I'm writing a (simple?) JFlex tokenizer whose goal is to take a string, and tease apart the chunks that are in Chinese (or rather using the Han script), and the parts that are in a Latin script. The tokenizer is applied to brand names, and in my use case a brand name may contain both the Latin and the Chinese name, e.g. "Lenovo 联想".
Brand names can further contain numbers (7up), hyphens (Hewlett-Packard), ampersands (P&G), etc. My tokenizer mostly works, except for cases where the names in Chinese and non-Chinese are written together without any space or separation. Specifically, these are examples of successful and unsuccessful parses:
"Calvin Klein卡尔文.克莱" - successfully split into "Calvin Klein" and "卡尔文.克莱", and they get tagged as having the expected script (Latin and Han)
"圣威廉SAINT WILLIAM" - wrongly split into "圣威廉SAINT" (marked as Han chars) and "WILLIAM" (marked as Latin).
"史努比SNOOPY" - wrongly considered a single Han token.
I thought my rules were pretty unambiguous, but the results seem to indicate otherwise. Here's my rule set:
digit = [0-9]
whitespace = [ \t\r\n] | \r\n
latin = [\u0041-\u005a\u0061-\u007a\u00c0-\u00d6\u00d8-\u00f6\u00f8-\u01bf\u01c4-\u024f]
han = [\u3400-\u9fff\uf900-\ufaff\u2f800-\u2fa1f]
// Punctuation in the middle or end of string sequences in a particular script
latin_middle = [&.\-'`‘]
latin_end = [.]
han_middle = [.]
// A basic Latin token contains a mixture of Latin characters and possibly digits.
basic_latin_tok = ({latin} | {digit})+
compound_latin_tok = {basic_latin_tok} (({whitespace}+ | {latin_middle}) {basic_latin_tok})*{latin_end}?

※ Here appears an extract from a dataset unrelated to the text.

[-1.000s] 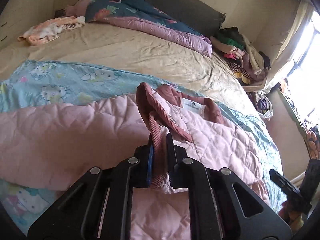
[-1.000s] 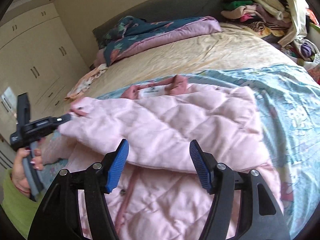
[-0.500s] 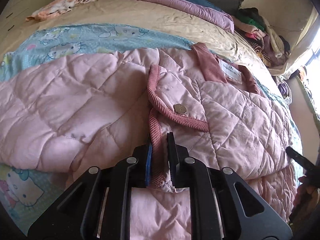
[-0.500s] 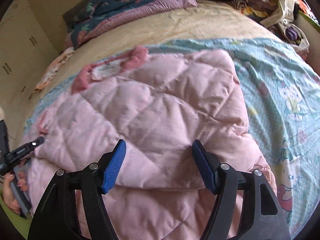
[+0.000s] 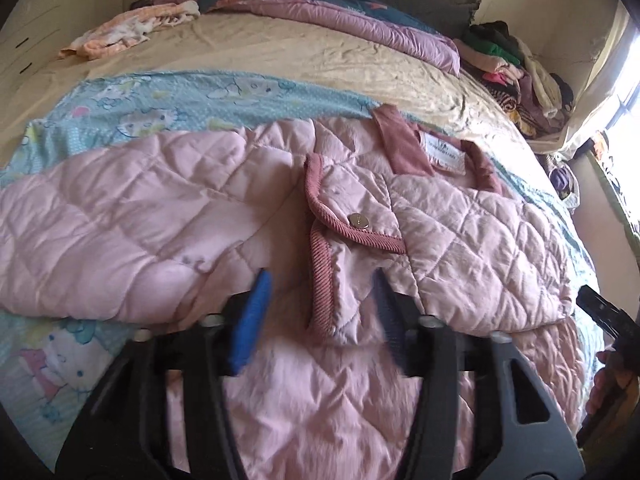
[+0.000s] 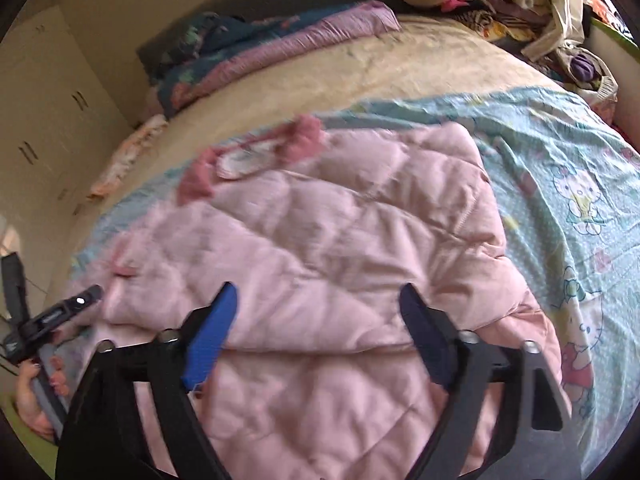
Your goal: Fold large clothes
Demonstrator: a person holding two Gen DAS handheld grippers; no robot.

basic_han_tok = {han}({han} | {digit})*
| ({han} | {digit})*{han}
compound_han_tok = {basic_han_tok}({han_middle}{basic_han_tok})*
%%
{compound_latin_tok} { return "Latin"; }
{compound_han_tok} { return "Han"; }
. { /* skip everything else */ }
What am I doing wrong?
Thanks!!
EDIT
I asked the folks on the SourceForge JFlex mailing list, and one of them replied to me - turns out JFlex 1.4.* can't handle Unicode characters that are not representable in 16 bits. Since some of the character ranges I've specified above for Han characters go above 16-bit values, JFlex gets confused. Removing those from the regex made it all work nicely.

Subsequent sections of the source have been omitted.